Neoclassical theory assumes perfect markets and convergence, ignoring spatial inequality, institutional variation, and historical context.
What does endogenous growth theory add to neoclassical models?
It incorporates human capital, innovation, and R&D as internal sources of growth, but still often treats institutions and firms as ‘black boxes’.
How does David Harvey explain uneven development?
Harvey argues that capitalism produces spatial inequality through the ‘spatial fix’, using geographical expansion to resolve crises of overaccumulation.
What is Harvey’s ‘spatial fix’ and how does it relate to globalisation?
It describes capitalism’s strategy of resolving crisis by investing in new spaces (e.g. outsourcing, FDI), thus driving globalisation.
What is Doreen Massey’s ‘spatial division of labour’?
She argues globalisation separates high-value and low-value activities across space, reinforcing core-periphery inequalities.
What is Richard Florida’s critique of globalisation?
Florida argues that the world is not flat but ‘spiky’, as innovation and economic activity remain concentrated in specific global regions.
What are the core insights of Global Value Chain (GVC) theory?
It explains how lead firms control production across space, capturing value at high-profit stages while outsourcing low-value work.
How do Coe and Yeung’s Global Production Networks (GPNs) expand on GVCs?
They emphasise institutional context, embeddedness, and strategic coupling between global firms and regional economies.
What is the ‘smile curve’ in GVCs?
A model showing how value is concentrated in R&D and branding, while middle stages like manufacturing capture less value.
What is the OLI paradigm in international business theory?
Dunning’s model explains why firms internationalise based on Ownership, Location, and Internalisation advantages.
How do MNEs influence regional inequality?
They tend to locate high-value functions in core regions while placing low-value or extractive tasks in peripheral areas.
What is meant by ‘footloose capital’?
Capital that is highly mobile and relocates easily in search of lower costs or higher returns, often destabilising local economies.
How does North (1990) define institutions in economic geography?
Institutions are the formal and informal rules that structure social and economic interactions.
What is the role of governance in Global Value Chains?
Governance shapes who participates, under what conditions, and who captures value — through firm power, state policy, or civil society.
Why are SEZs controversial development tools?
They attract investment but often generate limited local spillovers, create dependency, and risk social/environmental degradation.
What is ‘path dependency’ in regional development?
The idea that historical economic specialisations and institutions shape present development trajectories.
How does colonialism continue to influence uneven development?
Colonial economies were structured for extraction, creating structural dependencies that persist in trade, infrastructure, and institutions.
What does Rodrik argue about institutions and growth?
That high-quality institutions — not just capital or trade — are essential for sustained and inclusive development.
What is regionalisation and how does it differ from globalisation?
Regionalisation focuses on strengthening intra-regional trade and integration, often for resilience and sustainability.
What are localisation and urbanisation economies in agglomeration theory?
Localisation: firms in the same industry benefit from proximity.

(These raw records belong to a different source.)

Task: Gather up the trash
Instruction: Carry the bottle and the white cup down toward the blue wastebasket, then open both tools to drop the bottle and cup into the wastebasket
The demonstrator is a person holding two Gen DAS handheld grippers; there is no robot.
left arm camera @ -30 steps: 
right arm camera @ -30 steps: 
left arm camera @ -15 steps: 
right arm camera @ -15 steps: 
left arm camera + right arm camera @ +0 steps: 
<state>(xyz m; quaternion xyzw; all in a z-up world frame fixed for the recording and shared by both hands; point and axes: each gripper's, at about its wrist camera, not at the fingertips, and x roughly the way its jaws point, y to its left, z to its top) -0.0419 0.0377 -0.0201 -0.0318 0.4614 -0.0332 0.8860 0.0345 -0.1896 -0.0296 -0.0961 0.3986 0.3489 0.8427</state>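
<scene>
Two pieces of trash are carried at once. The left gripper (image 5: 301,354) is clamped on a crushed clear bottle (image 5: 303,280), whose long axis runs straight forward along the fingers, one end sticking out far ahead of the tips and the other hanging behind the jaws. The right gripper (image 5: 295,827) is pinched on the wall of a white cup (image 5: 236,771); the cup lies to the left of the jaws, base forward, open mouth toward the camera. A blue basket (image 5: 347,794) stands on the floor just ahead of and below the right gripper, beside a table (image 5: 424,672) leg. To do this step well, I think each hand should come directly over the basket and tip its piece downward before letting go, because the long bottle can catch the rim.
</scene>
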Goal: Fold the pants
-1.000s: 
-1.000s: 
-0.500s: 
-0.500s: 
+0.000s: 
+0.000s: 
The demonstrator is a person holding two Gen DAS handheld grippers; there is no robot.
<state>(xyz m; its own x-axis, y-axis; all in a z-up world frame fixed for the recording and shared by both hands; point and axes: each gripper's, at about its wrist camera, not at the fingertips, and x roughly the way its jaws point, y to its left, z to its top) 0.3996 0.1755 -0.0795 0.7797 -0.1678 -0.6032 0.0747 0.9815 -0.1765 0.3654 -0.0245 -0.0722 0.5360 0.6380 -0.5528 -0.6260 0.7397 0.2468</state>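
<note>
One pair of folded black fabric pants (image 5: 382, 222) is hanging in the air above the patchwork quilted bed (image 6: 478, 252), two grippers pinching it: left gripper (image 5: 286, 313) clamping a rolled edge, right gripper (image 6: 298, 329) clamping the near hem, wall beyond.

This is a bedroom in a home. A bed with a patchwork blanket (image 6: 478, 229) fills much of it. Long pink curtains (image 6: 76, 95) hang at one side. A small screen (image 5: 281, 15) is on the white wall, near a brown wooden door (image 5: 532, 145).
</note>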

Urbanisation: diverse industries in cities foster innovation (Jacobs).
What is the Environmental Kuznets Curve and its critique?
It posits pollution rises then falls with income. Critics argue it doesn’t hold for global pollutants and assumes automatic ‘greening’.
What is economic geography concerned with?
It studies how economic activities are distributed across space and how geography influences economic outcomes.
What does ‘uneven development’ mean?
It refers to the persistent spatial inequality in economic growth, income, and opportunity between regions.
What are global value chains (GVCs)?
Production systems spread across multiple countries where different stages (e.g. design, manufacturing) occur in different locations.